Replace calls to env.warn with calls to log.warn where log = sphinx.util.logging.getLogger(__name__).
Then, you just pair it with this intersphinx definition and you get something still new enough to be relevant for most use cases:
'cv2': ('https://docs.opencv.org/3.0-last-rst/', None)
For convenience, I made a small extension for aliasing intersphinx cross references. This is useful as sometimes the object inventory gets confused when an object from a submodule is imported from a package's __init__.py.
See also https://github.com/sphinx-doc/sphinx/issues/5603
###
# Workaround of
# Intersphinx references to objects imported at package level can"t be mapped.
#
# See https://github.com/sphinx-doc/sphinx/issues/5603
intersphinx_aliases = {
("py:class", "click.core.Group"):
("py:class", "click.Group"),
("py:class", "click.core.Command"):
("py:class", "click.Command"),
}
def add_intersphinx_aliases_to_inv(app):
from sphinx.ext.intersphinx import InventoryAdapter
inventories = InventoryAdapter(app.builder.env)

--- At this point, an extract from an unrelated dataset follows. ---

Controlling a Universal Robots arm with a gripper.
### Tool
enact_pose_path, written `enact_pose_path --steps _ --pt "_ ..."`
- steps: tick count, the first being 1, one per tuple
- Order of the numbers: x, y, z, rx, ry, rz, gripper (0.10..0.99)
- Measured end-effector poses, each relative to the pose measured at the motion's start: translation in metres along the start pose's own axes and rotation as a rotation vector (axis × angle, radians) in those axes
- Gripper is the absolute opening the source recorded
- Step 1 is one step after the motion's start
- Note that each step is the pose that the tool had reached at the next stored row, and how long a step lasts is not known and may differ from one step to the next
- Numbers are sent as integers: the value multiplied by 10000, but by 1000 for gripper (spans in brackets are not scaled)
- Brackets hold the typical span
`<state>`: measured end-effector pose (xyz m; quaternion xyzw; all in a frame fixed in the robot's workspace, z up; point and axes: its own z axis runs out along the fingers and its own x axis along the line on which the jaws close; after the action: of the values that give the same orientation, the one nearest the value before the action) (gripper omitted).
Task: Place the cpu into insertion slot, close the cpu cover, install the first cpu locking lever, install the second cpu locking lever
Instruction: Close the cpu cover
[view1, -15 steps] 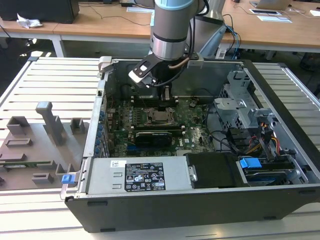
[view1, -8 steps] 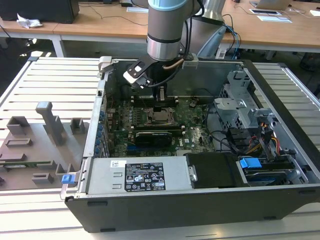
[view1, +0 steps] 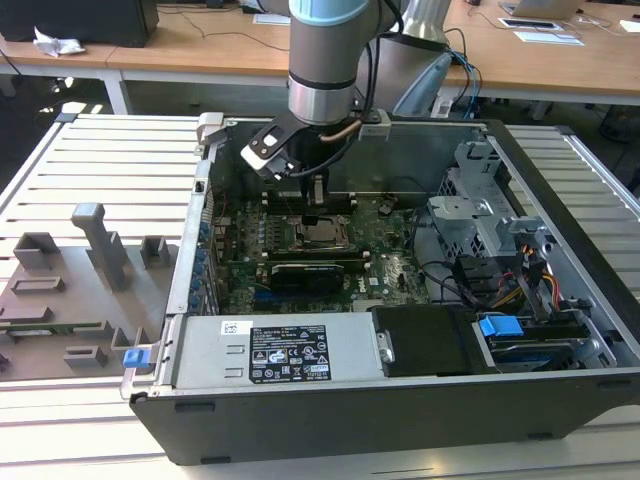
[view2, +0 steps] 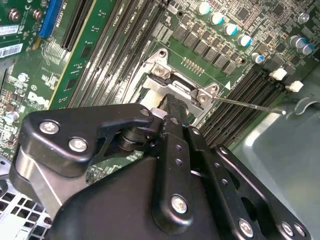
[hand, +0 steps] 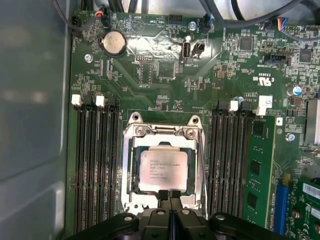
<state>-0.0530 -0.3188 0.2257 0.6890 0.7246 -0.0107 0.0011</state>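
**Risk of a slip at the cover's edge**

The cpu (hand: 164, 170) sits flat in the insertion slot (hand: 135, 165), silvery top up; the cpu cover (hand: 162, 131) appears to lie down around it, with the chip showing through its window. The tool (hand: 170, 196) is clenched with its fingers together and nothing between them; its tip is at the cover's edge, though contact cannot be confirmed.

The likeliest fault, in my judgement, is the narrow tip skidding off the thin frame onto the chip or the board beside the slot; an off-centre push would cause it. A thin locking lever (view2: 250, 104) runs out from the slot's corner and looks unlatched; if so, the cover is not clamped and could lift or shift.

Memory slots (hand: 95, 165) flank the insertion slot closely on both sides, so there is little room for sideways error; their pale latches stand just past its corners. A coin cell (hand: 114, 42) lies well beyond the slot, and the case wall (hand: 30, 125) rises outside one memory bank. In the exterior view a long black card (view1: 310, 275) lies near the slot and cables (view1: 450, 280) hang to the exterior view's right of it; the computer case (view1: 400, 410) rests on the table (view1: 110, 150).
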Motion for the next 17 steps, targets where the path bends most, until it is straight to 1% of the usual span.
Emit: enact_pose_path --steps 2,3,5,6,8,15,17 --pt "2 -27 21 0 0 0 106" --pt "5 -68 44 0 0 1 106" --pt "8 -103 78 0 0 0 106" --pt "15 -114 136 -1 1 -1 106" --pt "21 -115 159 1 -1 0 106" --pt "29 -119 204 1 -3 -4 106" --pt "31 -95 205 -1 1 -14 106"
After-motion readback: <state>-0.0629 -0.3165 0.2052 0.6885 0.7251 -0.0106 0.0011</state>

for alias, target in app.config.intersphinx_aliases.items():
alias_domain, alias_name = alias
target_domain, target_name = target
try:
found = inventories.main_inventory[target_domain][target_name]
try:
inventories.main_inventory[alias_domain][alias_name] = found
except KeyError:
print("could not add to inv")
continue
except KeyError:
print("missed :(")
continue
def setup(app):
app.add_config_value("intersphinx_aliases", {}, "env")
app.connect("builder-inited", add_intersphinx_aliases_to_inv)
To use this, I paste the above code in my conf.py and add aliases to the intersphinx_aliases dictionary.